The main issue with recursion or stacks is that the memory requirements are unbounded. On the CPU this really isn't a problem, but as you have to handle 100s-1000s of threads, the required space on a GPU or a CPU way into the future gets quite high.
 
Memory isn't always (dynamically) unbounded with recursion. With tail-recursion it's constant, and even with some almost-tail-recursive functions (tail-recursion+mod, linear logic, etc) it's predictable.

What you describe as "restart" or "backtrack" reminds me of a form of STM (Software Transactional Memory), I assume you mean that if you have a thread collision, or if you run out of space, you recompute the datastructure/computation from a known good state.
 
Well, a practical example might make this easier to understand.
Code:
// Copy input to shared mem.
shared[tid] = values[threadIdx.x];

// We just wrote to shared memory and other threads might access it -> sync.
__syncthreads();
float myVar = shared[threadIdx.x + 24];

// No __syncthreads needed here, because we are only reading; not writing.
myVar *= 3.14f;
shared[threadIdx.x] = myVar;

// We just wrote to shared memory and another thread might access it -> sync.
__syncthreads();

[...]

Cheers! So basically you sync after writes to shared memory. Thanks again, this will be useful.
 
Memory isn't always (dynamically) unbounded with recursion. With tail-recursion it's constant, and even with some almost-tail-recursive functions (tail-recursion+mod, linear logic, etc) it's predictable.

What you describe as "restart" or "backtrack" reminds me of a form of STM (Software Transactional Memory), I assume you mean that if you have a thread collision, or if you run out of space, you recompute the datastructure/computation from a known good state.

You are correct, but tail recursion is generally converted into a loop form by the compiler to avoid the stack frame push, and hence no longer recursion from a resource perspective.

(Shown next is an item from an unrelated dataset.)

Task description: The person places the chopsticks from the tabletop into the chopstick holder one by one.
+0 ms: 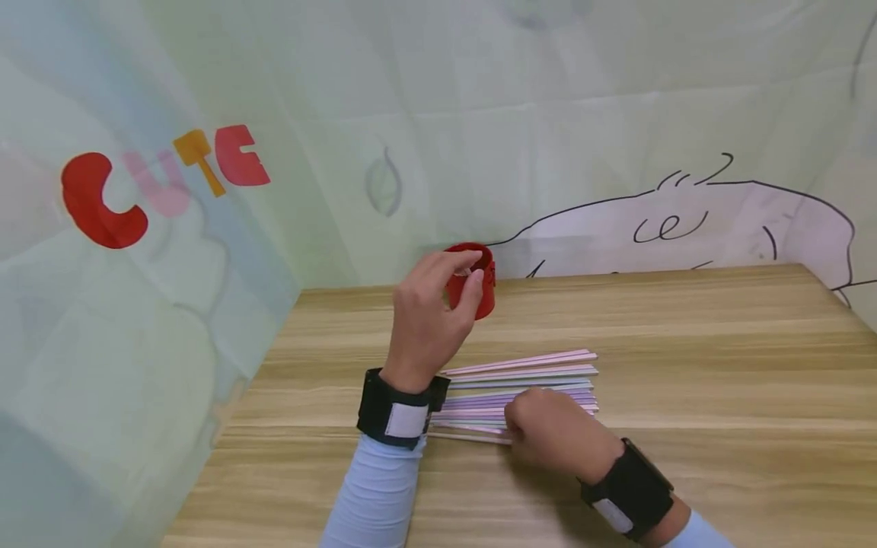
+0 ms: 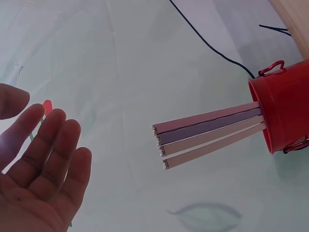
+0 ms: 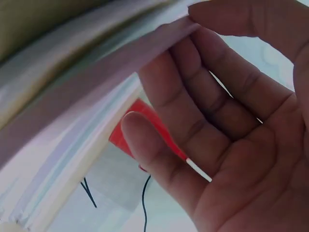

Restart and backtrack is this case are are not related to transactional memory as we aren't talking about creation/manipulation of the datastructure, just traversal. You rely on the properties of the algorithm to effectively change the query being issued through the tree. In the case of a k-d tree this can be done by changing the values of tMin and tMax during traversal.
 
According to the docs, recursion is not supported in the current nvcc compiler, from what I recall.
 
Cheers! So basically you sync after writes to shared memory. Thanks again, this will be useful.

Just a note - having worked on this for a little while, that proposed solution does not actually enforce mutual exclusion at all. __syncthreads() alone won't do it, it's just a barrier. I'm probably going to have to look into the bakery algorithm or something similar, since there are no atomic instructions here at all AFAIK.